Jignesh Shah of VMWare and Tim Callagan of VoltDB presented on current issues in database performance in virtualized environments. The first, mostly solved issue was figuring out degrees of overcommit for virtualized databases sharing the same physical machine. Jignesh had tested with PostgreSQL and found the optimal level in benchmark tests to be around 20% overcommit, meaning five virtual machines (VMs) each entitled to 25% of the server's CPU and RAM.

One work in progress is I/O scheduling. While VMWare engineers have optimized sharing CPU and RAM among multiple VMs running databases on the same machine, sharing I/O without conflicts or severe overallocation still needs work.

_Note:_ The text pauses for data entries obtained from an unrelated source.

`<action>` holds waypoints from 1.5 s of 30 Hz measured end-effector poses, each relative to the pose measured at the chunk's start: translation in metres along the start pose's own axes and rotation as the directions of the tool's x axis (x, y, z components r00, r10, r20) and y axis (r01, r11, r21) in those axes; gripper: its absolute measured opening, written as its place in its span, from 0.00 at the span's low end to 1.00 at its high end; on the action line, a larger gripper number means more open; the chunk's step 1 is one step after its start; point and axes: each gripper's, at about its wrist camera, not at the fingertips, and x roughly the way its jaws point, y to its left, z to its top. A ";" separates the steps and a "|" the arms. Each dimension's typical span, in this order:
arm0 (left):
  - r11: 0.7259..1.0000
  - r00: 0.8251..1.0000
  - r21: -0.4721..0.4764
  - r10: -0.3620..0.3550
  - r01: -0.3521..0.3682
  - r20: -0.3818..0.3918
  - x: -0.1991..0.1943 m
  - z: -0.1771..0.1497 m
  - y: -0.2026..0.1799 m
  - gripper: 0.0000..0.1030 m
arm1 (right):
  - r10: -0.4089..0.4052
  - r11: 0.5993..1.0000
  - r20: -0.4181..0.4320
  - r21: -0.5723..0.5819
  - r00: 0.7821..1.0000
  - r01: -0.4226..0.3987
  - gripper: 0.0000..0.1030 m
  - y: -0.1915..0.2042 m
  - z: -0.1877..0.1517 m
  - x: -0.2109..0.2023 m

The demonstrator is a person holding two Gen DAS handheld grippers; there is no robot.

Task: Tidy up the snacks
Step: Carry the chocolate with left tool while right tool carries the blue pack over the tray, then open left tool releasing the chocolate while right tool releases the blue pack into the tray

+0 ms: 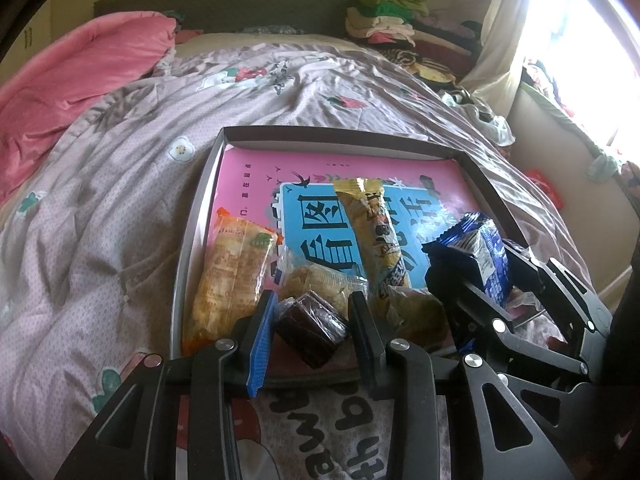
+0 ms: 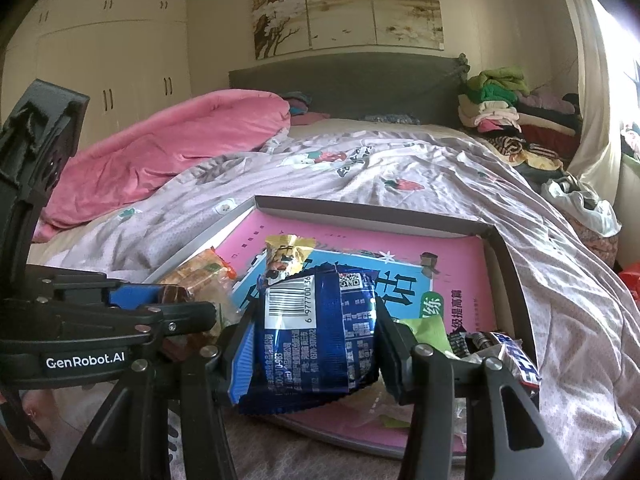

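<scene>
A shallow dark-rimmed box [image 1: 340, 134] lined with a pink and blue book cover lies on the bed. My left gripper [image 1: 312, 332] is shut on a small dark brown wrapped cake [image 1: 310, 330], just over the box's near edge. To its right, my right gripper [image 1: 480, 268] is shut on a blue snack packet [image 1: 482, 246], held upright. In the right wrist view that blue packet [image 2: 316, 332] fills my right gripper [image 2: 316, 344], barcode facing the camera. My left gripper [image 2: 176, 300] holds the brown cake [image 2: 174, 293] at the left.
In the box lie an orange packet [image 1: 232, 276], a long gold packet [image 1: 372, 228], a clear-wrapped pastry [image 1: 316, 280], a greenish pastry [image 1: 420, 312], a green wrapper [image 2: 428, 328] and a chocolate bar [image 2: 516, 360]. Around it are a rumpled quilt [image 1: 120, 200], a pink duvet [image 1: 80, 68] and piled clothes [image 1: 392, 16].
</scene>
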 end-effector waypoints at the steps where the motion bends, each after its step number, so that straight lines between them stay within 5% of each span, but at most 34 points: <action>1: 1.000 1.000 0.000 0.001 -0.001 0.000 0.000 0.000 0.000 0.36 | -0.001 1.000 0.000 0.000 1.000 0.001 0.51 0.000 0.000 0.000; 22: 1.000 1.000 -0.026 0.000 0.000 0.000 0.001 0.001 0.009 0.38 | -0.055 0.998 0.017 -0.024 0.998 0.056 0.55 0.002 -0.002 -0.005; 39: 0.999 1.000 -0.040 -0.009 0.010 0.026 -0.011 0.007 0.011 0.55 | -0.104 0.994 0.015 -0.037 0.994 0.104 0.61 -0.001 -0.003 -0.002; 45: 0.999 0.999 -0.039 -0.003 0.004 0.034 -0.016 0.009 0.010 0.61 | -0.101 0.994 0.034 -0.034 0.994 0.102 0.72 0.000 -0.001 -0.008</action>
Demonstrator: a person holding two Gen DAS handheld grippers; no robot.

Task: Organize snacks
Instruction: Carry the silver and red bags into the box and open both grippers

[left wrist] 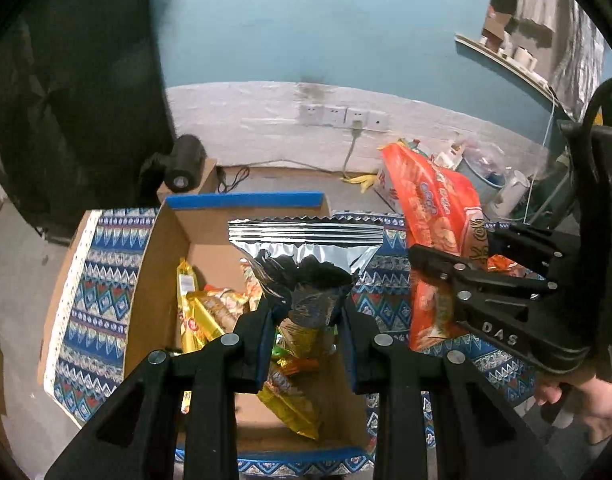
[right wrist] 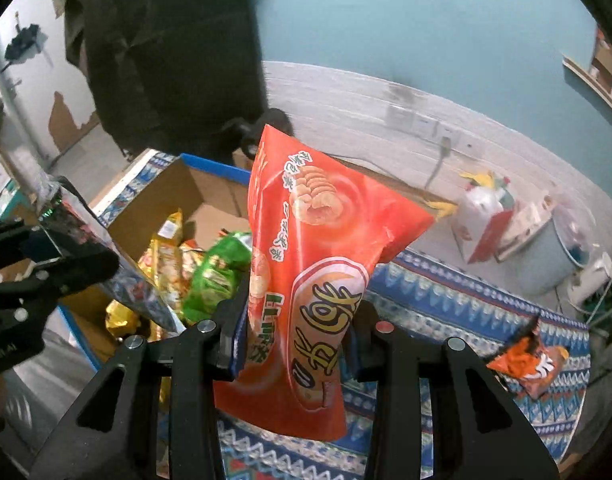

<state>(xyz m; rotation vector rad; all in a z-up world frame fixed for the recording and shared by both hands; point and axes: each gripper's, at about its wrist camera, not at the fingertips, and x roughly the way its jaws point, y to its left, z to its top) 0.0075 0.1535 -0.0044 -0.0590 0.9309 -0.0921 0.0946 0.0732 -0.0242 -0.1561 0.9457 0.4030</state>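
Note:
My left gripper [left wrist: 308,312] is shut on a silver foil snack bag [left wrist: 306,252] and holds it upright over the open cardboard box [left wrist: 162,248]. The box holds several yellow, orange and green snack packs [left wrist: 210,312]. My right gripper [right wrist: 298,328] is shut on a large orange-red snack bag [right wrist: 318,264], held upright above the patterned cloth, right of the box [right wrist: 154,200]. The orange-red bag also shows in the left wrist view [left wrist: 434,216], with the right gripper [left wrist: 438,268] clamped on it. The left gripper [right wrist: 82,264] with the foil bag [right wrist: 118,276] shows at the left of the right wrist view.
A blue patterned cloth [right wrist: 466,304] covers the table. A small orange snack pack [right wrist: 534,364] lies on it at the right. A pale bucket [right wrist: 546,256] and a white-red carton [right wrist: 482,216] stand behind. Wall sockets [left wrist: 342,116] and a black lamp [left wrist: 182,168] are at the back.

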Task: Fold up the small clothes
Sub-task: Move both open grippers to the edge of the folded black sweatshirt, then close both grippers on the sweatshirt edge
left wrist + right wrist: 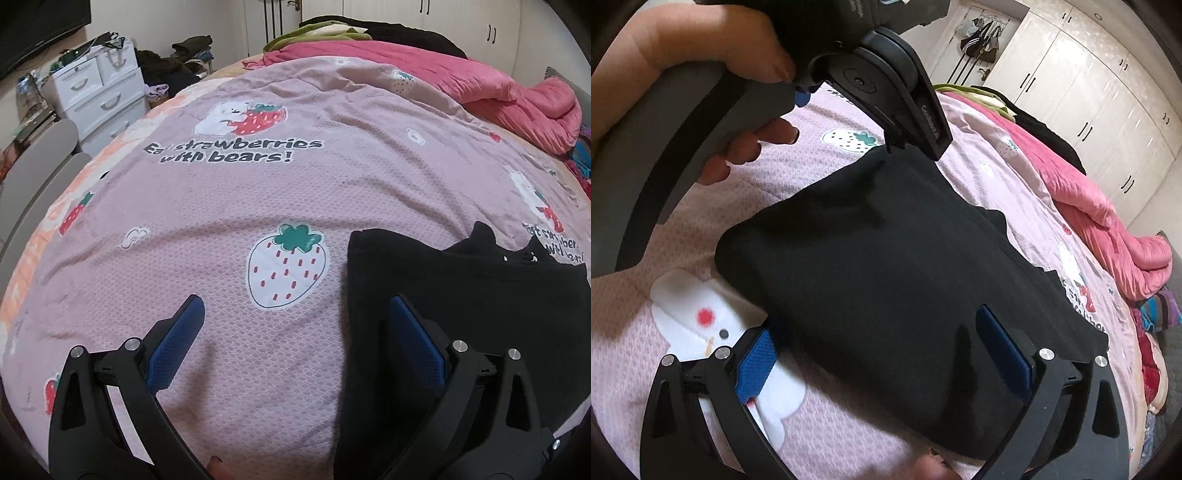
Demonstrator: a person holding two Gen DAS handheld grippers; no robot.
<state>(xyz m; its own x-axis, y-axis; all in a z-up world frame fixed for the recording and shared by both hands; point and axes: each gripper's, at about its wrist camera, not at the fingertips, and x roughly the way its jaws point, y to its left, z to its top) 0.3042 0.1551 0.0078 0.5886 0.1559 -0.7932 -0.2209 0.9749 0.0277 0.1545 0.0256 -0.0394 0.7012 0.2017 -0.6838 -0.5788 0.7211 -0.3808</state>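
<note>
**Black garment folded on the strawberry bedspread, both grippers spread wide**

A small black fabric garment (pixel 886 280) lies folded into a thick, rounded block on the pink quilted bedspread printed with strawberries and white bears (pixel 258 192). In the left wrist view the same black garment (pixel 461 314) sits to the right side, its near edge running under the right-hand blue pad.

The left gripper (pixel 295 306), black-framed with blue textured pads, stands wide apart: one finger over bare bedspread beside the big strawberry print, the other over the garment's edge. It grips nothing.

The right gripper (pixel 875 325) is equally wide. Its left blue pad is at the garment's lower-left edge, partly tucked behind the cloth over a white bear print; its right pad stands over the black fabric. Whether either pad presses the cloth I cannot tell.

In the right wrist view, the person's left hand (pixel 713 55) wraps the grey handle of the other tool, above the garment's far end.

A rumpled pink quilt (pixel 509 96) is heaped along the far side of the bed, and a white plastic drawer unit (pixel 99 92) stands near the wall.
</note>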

The other major unsolved issue is multi-socket scaling. As it turns out, attempting to scale a single VM across multiple sockets is extremely inefficient with current software, resulting in tremendous drops in throughput as soon as the first thread migrates to a second socket. The current workaround is to give the VMs socket affinity and to run one VM per socket, but nobody is satisfied with this.

After lunch, Bradley ran a Q&A panel on indexing with developers from VoltDB, Tokutek, Cassandra, PostgreSQL, and Percona. Panelists answered questions about types of indexes, databases without indexes, performance optimizations, and whether server hardware advances would cause major changes in indexing technology in the near future. The short answer to that one is "no".

As is often the case with "camp" events, the day ended with a hacking session. However, only the Drizzle team really took advantage of it; for most attendees, it was a networking session.

Sunday

Elena Zannoni joined the conference in order to talk about the state of tracing on Linux. Several database geeks were surprised to find out that SystemTap was not going to be included in the Linux kernel, and that there was no expected schedule for release of utrace/uprobes. Many database engineers have been waiting for Linux to provide an alternative to Dtrace, and it seems that we still have longer to wait.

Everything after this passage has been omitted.